Insomma, gatta ci cova perché in realtà non solo l’impianto del Fondo Salva Stati ratificato con Mario Monti non è cambiato ma le novità sull’impiego per l’assistenza da virus sono tutte da vedere, da scrivere e soprattutto da capire, punto e a capo. Ecco perché da parte di troppi c’è stata leggerezza sia nel far credere che tutto fosse definito sia che i 30 miliardi andrebbero presi ad occhi chiusi, con questa Europa a occhi chiusi non va preso un tubo, anzi ogni passaggio andrebbe analizzato con la lente d’ingrandimento prima di firmare.

Nessuno oggi può assicurare che, presi i 30 miliardi dal Mes e ampliato ulteriormente il debito pubblico, dalla Ue non scattino le condizioni capestro per il rientro nei parametri dei patti che seppure sospesi restano identici e pericolosi; insomma, la Troika non è stata eliminata. Ma se ciò non bastasse per capire l’inadeguatezza del governo resta il pressapochismo sugli annunci a partire dalla leva con garanzie statali sui prestiti delle banche che anziché 20 sarà al massimo di un quinto, nel senso che per ogni miliardo garantito ne saranno erogati non più di 4.

Insomma, allo stato delle cose i 600 miliardi, la potenza di fuoco mai vista prima d’ora, l’intervento più grande della storia è un trompe l’oeil, come una visione resta la garanzia sulla semplificazione per la concessione delle linee di credito alle aziende. In realtà per la maggior parte dei richiedenti ci saranno istruttorie, trattative e verifiche ostative prima dei prestiti; per farla breve, una via crucis che seppure minore richiederà tempo da aspettare, esattamente il contrario dell’assoluto necessario.

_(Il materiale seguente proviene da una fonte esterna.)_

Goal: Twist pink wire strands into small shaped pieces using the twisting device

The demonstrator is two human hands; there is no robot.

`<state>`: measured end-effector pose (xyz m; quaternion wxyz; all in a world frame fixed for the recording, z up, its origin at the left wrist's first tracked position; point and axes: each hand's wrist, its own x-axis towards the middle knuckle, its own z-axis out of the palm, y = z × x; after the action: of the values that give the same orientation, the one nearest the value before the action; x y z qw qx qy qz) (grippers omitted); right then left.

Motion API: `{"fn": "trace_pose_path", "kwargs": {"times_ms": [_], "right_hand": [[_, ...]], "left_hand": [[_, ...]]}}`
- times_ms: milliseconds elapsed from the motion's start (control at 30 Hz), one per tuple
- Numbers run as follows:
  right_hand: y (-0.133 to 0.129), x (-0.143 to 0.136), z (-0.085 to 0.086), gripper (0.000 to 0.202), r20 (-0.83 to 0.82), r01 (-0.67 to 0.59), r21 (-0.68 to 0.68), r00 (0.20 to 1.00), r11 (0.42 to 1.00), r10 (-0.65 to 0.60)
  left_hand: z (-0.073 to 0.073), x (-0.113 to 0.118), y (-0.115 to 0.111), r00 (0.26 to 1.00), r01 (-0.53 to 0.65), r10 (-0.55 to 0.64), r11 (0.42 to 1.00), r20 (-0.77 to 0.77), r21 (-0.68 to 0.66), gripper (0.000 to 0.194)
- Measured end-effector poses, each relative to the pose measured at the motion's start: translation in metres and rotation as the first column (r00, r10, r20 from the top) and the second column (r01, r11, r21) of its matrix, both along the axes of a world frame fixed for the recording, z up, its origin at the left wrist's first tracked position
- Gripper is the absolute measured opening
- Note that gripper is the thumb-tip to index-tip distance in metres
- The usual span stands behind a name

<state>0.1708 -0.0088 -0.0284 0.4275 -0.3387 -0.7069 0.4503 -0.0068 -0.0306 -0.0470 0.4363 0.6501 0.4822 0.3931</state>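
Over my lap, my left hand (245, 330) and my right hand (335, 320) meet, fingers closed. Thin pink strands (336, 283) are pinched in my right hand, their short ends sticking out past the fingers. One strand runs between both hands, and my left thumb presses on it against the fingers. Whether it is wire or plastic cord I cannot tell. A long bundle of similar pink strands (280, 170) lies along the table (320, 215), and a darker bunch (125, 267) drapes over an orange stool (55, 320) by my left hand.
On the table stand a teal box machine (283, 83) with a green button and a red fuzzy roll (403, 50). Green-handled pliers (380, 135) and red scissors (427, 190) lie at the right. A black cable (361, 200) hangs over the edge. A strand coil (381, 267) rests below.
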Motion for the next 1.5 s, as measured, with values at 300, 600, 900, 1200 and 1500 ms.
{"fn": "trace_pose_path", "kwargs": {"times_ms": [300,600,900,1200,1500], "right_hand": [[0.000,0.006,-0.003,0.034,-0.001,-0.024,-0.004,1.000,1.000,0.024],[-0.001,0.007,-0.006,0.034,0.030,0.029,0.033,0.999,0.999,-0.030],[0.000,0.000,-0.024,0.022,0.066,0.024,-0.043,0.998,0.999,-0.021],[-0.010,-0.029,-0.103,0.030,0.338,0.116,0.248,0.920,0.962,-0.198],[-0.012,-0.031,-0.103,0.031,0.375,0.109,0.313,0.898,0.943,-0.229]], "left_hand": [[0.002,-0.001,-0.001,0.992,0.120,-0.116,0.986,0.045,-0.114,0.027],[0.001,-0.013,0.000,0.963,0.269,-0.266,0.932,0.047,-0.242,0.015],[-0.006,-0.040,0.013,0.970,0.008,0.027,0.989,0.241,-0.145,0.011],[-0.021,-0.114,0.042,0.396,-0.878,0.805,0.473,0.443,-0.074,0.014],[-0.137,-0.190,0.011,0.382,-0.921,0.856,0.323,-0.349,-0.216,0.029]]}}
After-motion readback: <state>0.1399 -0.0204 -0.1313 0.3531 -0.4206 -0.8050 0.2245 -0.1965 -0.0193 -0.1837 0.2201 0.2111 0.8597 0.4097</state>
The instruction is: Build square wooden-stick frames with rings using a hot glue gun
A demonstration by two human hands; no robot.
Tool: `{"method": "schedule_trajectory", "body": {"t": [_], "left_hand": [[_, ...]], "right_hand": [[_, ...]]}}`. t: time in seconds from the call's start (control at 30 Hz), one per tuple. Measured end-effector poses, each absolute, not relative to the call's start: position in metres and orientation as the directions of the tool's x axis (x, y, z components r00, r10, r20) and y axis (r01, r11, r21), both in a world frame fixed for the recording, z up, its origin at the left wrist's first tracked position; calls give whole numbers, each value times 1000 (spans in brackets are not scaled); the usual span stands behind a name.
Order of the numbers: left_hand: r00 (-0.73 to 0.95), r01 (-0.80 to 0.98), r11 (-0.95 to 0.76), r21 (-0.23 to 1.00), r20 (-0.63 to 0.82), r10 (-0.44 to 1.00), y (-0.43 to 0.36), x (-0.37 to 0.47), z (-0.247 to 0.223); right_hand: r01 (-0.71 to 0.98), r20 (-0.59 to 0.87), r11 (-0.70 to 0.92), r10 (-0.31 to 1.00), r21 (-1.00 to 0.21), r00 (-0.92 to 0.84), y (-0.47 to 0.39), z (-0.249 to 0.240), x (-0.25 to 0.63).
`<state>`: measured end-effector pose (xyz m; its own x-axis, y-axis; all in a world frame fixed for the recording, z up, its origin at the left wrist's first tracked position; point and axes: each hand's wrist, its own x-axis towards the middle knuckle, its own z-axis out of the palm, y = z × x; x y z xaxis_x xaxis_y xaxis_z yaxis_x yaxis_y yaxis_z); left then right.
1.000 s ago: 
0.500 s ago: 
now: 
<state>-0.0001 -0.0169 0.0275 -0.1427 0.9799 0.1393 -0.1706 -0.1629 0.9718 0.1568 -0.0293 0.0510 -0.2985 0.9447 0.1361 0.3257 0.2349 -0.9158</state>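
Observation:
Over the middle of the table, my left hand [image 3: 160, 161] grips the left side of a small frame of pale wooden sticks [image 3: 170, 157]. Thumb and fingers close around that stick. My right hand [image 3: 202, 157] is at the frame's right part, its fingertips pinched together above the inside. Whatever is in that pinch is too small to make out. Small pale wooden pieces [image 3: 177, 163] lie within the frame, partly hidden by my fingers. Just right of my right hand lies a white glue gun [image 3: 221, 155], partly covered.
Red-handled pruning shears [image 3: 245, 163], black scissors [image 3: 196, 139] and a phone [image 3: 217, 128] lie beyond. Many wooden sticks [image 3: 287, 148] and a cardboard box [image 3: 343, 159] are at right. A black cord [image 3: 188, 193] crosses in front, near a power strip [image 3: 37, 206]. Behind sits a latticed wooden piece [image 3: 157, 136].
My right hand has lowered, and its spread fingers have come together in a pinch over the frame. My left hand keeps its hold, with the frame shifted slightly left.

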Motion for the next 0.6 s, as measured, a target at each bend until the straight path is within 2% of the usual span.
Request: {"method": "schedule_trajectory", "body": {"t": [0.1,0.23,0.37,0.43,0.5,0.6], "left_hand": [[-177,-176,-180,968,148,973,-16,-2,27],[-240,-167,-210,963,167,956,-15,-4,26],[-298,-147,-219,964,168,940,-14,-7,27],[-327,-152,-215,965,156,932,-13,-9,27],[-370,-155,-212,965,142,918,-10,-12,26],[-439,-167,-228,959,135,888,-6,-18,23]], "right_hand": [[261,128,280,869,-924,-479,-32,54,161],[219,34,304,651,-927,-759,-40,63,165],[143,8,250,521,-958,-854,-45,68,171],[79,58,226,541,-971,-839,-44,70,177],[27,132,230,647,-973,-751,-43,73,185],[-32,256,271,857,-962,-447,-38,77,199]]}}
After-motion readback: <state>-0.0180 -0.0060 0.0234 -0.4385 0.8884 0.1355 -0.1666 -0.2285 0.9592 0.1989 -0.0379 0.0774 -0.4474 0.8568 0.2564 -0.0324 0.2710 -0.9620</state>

Per non parlare dell’ultima trovata sulla task force, un gruppo di esperti molti dei quali lontano dall’Italia, distanti dalla realtà produttiva nostrana che dovrebbe tracciare la strategia della ripartenza al posto della politica, in pratica proposte e indicazioni che porteranno altre dilazioni. Insomma altro tempo sottratto all’emergenza, altri confronti e discussioni, altre verifiche da fare in supplenza di una maggioranza politica che continua a delegare l’unico compito che dovrebbe assolvere, quello di proporre responsabilmente una via d’uscita dalla crisi rapidamente.

Ecco il motivo per cui insistiamo sull’incapacità del governo e della coalizione che lo sostiene, la stessa incapacità che abbiamo vista sulla Finanziaria, la stessa titubanza che abbiamo vista in questi mesi di emergenza, la stessa indecisione sulle cifre e sulla reperibilità delle risorse necessarie.

Del resto sembra incredibile che in quadro così duro il governo non abbia pensato ad uno straccio di revisione della spesa pubblica che è gigantesca, per togliere al superfluo, al non vitale, a ciò che ora è assolutamente esagerato per dirottarlo dove serve eccome nell’immediato. Parliamo di miliardi che potrebbero temporaneamente essere sottratti ad invarianza di bilancio e indirizzati a fondo perduto e in tempo reale verso l’emergenza nazionale, alle aziende, Partite Iva, artigiani, commercianti, operatori economici, ai cittadini in difficoltà.

Parliamoci chiaro, una cosa è certa, passato il top dell’epidemia, l’allarme, per ricostruire dopo questa guerra, perché dopo una guerra c’è sempre la rinascita, Schumpeter la chiamava distruzione creatrice, servirà un voto che dia al Paese una maggioranza politica chiara, netta e coesa. Non è immaginabile che la maggioranza giallorossa, nata da una forzatura, da una ipocrisia politica, dall’unione degli antagonismi, garantisca al Paese quella fondamentale concordanza politica su un programma straordinario di ricostruzione avallato dal consenso di un passaggio popolare elettorale.